In the CM1 hydrates, the average electronegative charge on the Cl atoms is continuously decreasing (from −0.814 to −0.726), while it continuously increases (from −0.775 to −0.797) in the CM2 hydrates with increasing n from 2 to 12 (see Figure 5). There is a small sudden jump of 0.045 observed as n changes from 6 to 8 in the CM1 hydrates. Comparatively, in the elementary salts, the average electronegative charge on the Cl atoms is continuously decreasing (from −0.781 to −0.760) in the MgCl₂ hydrates and, as well, in the CaCl₂ hydrates (from −0.776 to −0.696), when increasing n from 0 to 6. The Cl charge in the lower hydrates of CM1 has a similar trend to the Cl charge in MgCl₂ hydrates.

The charge on the H atoms decreases with the hydration number for both CM1 and CM2 hydrates, as shown in Figure 6. The magnitude of the atomic charge on the H atoms in CM1 and CM2 hydrates is always higher than the H charge of H₂O, as shown by the cyan dotted line in Figure 6. In CM1, the Mg atoms get hydrated, while in CM2, the Ca atoms get hydrated. Owing to the electronic charge caused by the difference in their electronegativity, the electronic charge on the H of the lower hydrates of CM1 is found to be higher than the electronic charge on the H of the lower hydrates of CM2.

The magnitude of the atomic charge present on the O atoms in the CM1 and in the CM2 hydrates is higher than the O charge present in the H₂O molecule (brown dotted line in Figure 6). We also observe that the O charge in CM1 increases in magnitude following the hydration, while it decreases for the CM2 hydrates. For the CM1 hydrates we also notice the presence of a small, but sudden jump, for the O charge as n increases from 6 to 8.

The presence of a small sudden jump in the O and Cl atomic charges, as well as in the Mg–Cl and Mg–Ca distances, as n changes from 6 to 8, occurs because in the CM1 hydrates up to hexahydrate, the H₂O molecule is attached to the outer region of the Mg atoms. Successive addition of two H₂O molecules results in their positioning in the inner region between Mg and Cl atoms (compare Figures S1 and S2 from Supporting Information). These H₂O molecules push the Cl atoms, and acts also on the central Ca atom. This seems to be the reason for the sudden jump. In the CM2, the interatomic distance between the Ca–Cl and the Ca–O is larger than the Mg–Cl and the Mg–O distance in the CM1. Thus, such a sudden jump is not observed in the CM2 hydrates.
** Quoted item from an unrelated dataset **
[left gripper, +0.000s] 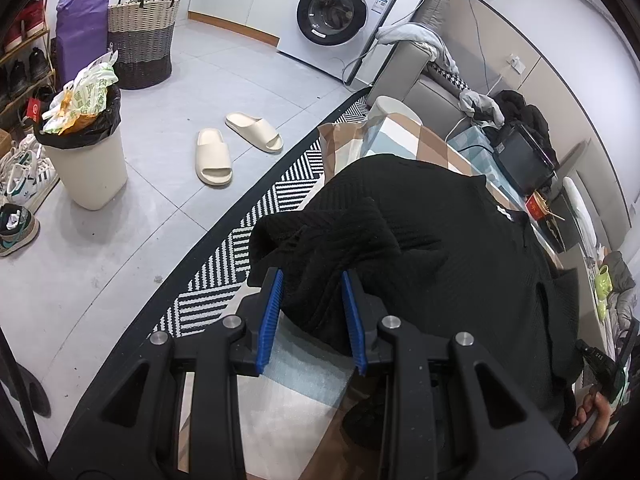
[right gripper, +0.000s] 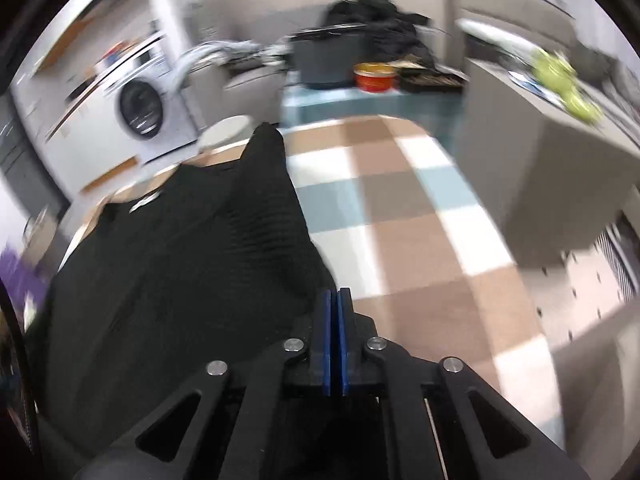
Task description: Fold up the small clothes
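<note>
Holding a bunched fold of the black knit garment (left gripper: 420, 240) between the blue pads, our left gripper (left gripper: 312, 280) is part-way closed on the thick cloth, which fills the gap between its jaws. Our right gripper (right gripper: 334, 300) has its pads pressed flat together at the garment's near edge; the right wrist view is blurred, and we cannot tell whether a thin layer of cloth is pinched between them or nothing at all.

Just past both grippers, the garment lies spread over the checked cloth (right gripper: 400, 208) that covers the work surface. In the right wrist view one corner of it (right gripper: 266, 136) stands up in a peak at the far side. A small white label (left gripper: 502, 211) shows near what looks like the neckline.

We judge that we are early in the fold: one side is gathered in the left grip, and the body is still broad and unfolded. The next move calls for confirming that the right pads truly have the edge, then carrying the two gripped parts together across the body so the layer lands flat and square. The knit is heavy and limp, so a loose grip could let it sag or slip.

Farther off sit a red bowl (right gripper: 376, 76) and a washing machine (left gripper: 340, 8).
</note>
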Motion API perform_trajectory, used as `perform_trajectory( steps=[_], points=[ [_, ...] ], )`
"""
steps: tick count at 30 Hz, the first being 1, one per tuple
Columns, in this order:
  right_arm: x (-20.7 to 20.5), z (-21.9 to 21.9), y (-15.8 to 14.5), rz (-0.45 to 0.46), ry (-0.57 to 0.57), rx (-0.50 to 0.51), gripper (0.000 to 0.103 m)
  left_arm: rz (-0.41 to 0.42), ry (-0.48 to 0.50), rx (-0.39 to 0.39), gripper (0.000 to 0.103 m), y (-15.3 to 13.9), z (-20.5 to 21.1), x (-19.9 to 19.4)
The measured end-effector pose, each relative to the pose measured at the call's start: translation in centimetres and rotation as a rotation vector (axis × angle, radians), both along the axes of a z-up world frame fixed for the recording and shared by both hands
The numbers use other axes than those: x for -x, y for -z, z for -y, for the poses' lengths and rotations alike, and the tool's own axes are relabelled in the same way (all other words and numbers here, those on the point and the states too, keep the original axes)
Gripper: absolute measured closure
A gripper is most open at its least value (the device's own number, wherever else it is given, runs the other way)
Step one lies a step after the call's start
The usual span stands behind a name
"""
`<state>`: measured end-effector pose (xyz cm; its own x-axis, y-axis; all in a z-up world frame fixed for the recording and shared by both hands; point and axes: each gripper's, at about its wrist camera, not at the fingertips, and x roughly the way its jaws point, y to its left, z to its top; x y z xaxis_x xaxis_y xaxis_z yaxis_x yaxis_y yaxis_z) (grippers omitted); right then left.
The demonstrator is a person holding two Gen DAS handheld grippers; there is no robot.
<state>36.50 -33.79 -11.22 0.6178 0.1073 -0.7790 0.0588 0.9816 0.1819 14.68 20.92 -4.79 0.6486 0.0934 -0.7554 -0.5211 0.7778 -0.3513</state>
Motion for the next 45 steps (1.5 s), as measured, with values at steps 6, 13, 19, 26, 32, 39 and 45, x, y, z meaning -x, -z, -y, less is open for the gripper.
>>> perform_trajectory(
  steps=[6,13,19,26,32,39,45],
  points=[
    [0.3,0.1,0.1,-0.058,-0.055,-0.083,0.071,0.0,-0.036,0.034,0.073,0.1,-1.2,0.7],
    [1.2,-0.9,-0.4,-0.044,-0.084,-0.072,0.064,0.039,-0.106,0.122,0.061,0.5,-4.7,3.1],
    [2.5,-0.6,-0.7,-0.04,-0.072,-0.088,0.064,0.078,-0.063,0.14,0.056,-0.4,-5.6,0.5],
    [3.8,-0.7,-1.3,-0.029,-0.082,-0.08,0.063,-0.082,0.003,0.112,0.05,2.3,-3.9,-3.2],
    [4.3,-0.1,-1.2,-0.034,-0.074,-0.083,0.063,-0.071,-0.017,0.18,0.051,4.3,-4.9,-1.9],
    [4.8,0.4,-0.8,-0.046,-0.067,-0.098,0.063,-0.009,-0.019,0.322,0.065,6.1,-6.0,-1.8],
    [5.3,0.7,-0.5,-0.055,-0.054,-0.106,0.063,0.097,-0.046,0.323,0.095,4.6,-6.0,-1.7]
  ],
)
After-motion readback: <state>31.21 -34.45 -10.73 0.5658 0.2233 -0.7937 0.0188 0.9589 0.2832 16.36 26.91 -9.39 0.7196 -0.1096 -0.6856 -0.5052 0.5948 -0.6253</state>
The atomic charge distribution on O, H, Mg, and Ca suggests that the electrostatic interactions are playing a major role in the stability and the hydration of these hydrates.
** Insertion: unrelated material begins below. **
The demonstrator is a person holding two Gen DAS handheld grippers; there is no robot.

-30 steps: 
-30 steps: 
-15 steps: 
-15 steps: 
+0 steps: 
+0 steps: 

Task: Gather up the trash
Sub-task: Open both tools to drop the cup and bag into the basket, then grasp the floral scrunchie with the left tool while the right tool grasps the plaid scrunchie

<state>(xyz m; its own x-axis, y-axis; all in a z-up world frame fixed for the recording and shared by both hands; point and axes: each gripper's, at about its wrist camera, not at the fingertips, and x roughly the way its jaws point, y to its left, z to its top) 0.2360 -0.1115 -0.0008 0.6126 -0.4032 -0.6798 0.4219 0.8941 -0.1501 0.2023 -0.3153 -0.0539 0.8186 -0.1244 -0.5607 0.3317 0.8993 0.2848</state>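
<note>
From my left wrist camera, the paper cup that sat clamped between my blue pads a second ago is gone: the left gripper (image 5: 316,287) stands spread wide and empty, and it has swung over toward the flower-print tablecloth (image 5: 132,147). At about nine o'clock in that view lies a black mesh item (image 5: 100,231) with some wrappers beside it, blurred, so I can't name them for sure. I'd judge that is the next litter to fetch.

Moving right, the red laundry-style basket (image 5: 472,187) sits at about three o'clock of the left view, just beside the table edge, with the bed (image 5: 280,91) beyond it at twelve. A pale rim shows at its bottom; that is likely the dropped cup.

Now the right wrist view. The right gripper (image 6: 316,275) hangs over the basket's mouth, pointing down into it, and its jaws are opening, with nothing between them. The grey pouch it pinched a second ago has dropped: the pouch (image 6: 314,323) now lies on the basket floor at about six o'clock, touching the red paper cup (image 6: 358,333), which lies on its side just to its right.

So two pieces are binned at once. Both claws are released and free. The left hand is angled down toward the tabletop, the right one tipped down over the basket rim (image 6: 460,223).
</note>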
As the main focus of the present study is to evaluate the effect of the chemical mixing of CaCl₂ and MgCl₂ hydrates on the thermolysis, under various operating conditions, and to compare this with the values obtained for the elementary salt hydrates. In this direction, we have computed the vibrational spectra for the chemical mixtures of the salt hydrates in order to further calculate the Gibbs free energies. From the analysis of the vibrational spectra, we observe that the O–H pair contributes to the most energetic peak in the vibrating spectra of the chemical mixture. The theoretical spectra for the O–H symmetric bond stretching, for the O–H asymmetric stretching and for the H–O–H angle bending obtained from the GGA-DFT spectrum in the various hydrates of the chemical mixture is shown in Figure 7. We compared this with the theoretical vibrational spectrum obtained for an isolated H₂O molecule.^57,58 A careful examination of parts a and b of Figure 7 reveals that the vibration spectra of the O–H bond stretching and the H–O–H angle bending of the chemical mixture hydrates are somewhat different than the vibrational spectra of the isolated H₂O molecule. We observe a red-shift in the O–H bond stretching and H–O–H angle bending, when comparing with the isolated H₂O molecule for all the chemical mixtures hydrates except CM1·2H₂O. For CM1·2H₂O, the location of the O–H and H–O–H peaks is similar to that found in the isolated H₂O molecule, due to the lack of hydrogen bonds formation. The electrons of O atom shared in hydration and hydrogen bond formation impairs the O–H bond strength, thus resulting in the red-shift of the O–H bonds present in the chemical mixture hydrates. The extent of the red-shift depends on the strength variation of the O–H bond, which is affected by hydration strength and the hydrogen bonding interactions in the chemical mixture hydrates. The strength of the symmetric O–H bond in the CM2 hydrates is lower than that found in CM1 (except octahydrate). There are few very strong O–H--O and O–H--Cl type hydrogen bonds observed in higher hydrates in CM1 and CM2; thus, few of the peaks of the O–H bond get elongated, resulting in a large red-shift.

Figure 7.

GGA-DFT computed vibrational frequencies of O–H bond and H–O–H angle present in various chemical mixture hydrates: (a) lower hydrates and (b) higher hydrates. The vibrational spectra are compared with the spectra of an isolated H₂O molecule, marked with (○) H–O–H bending, (△) O–H symmetric stretching, and (▽) O–H asymmetric stretching.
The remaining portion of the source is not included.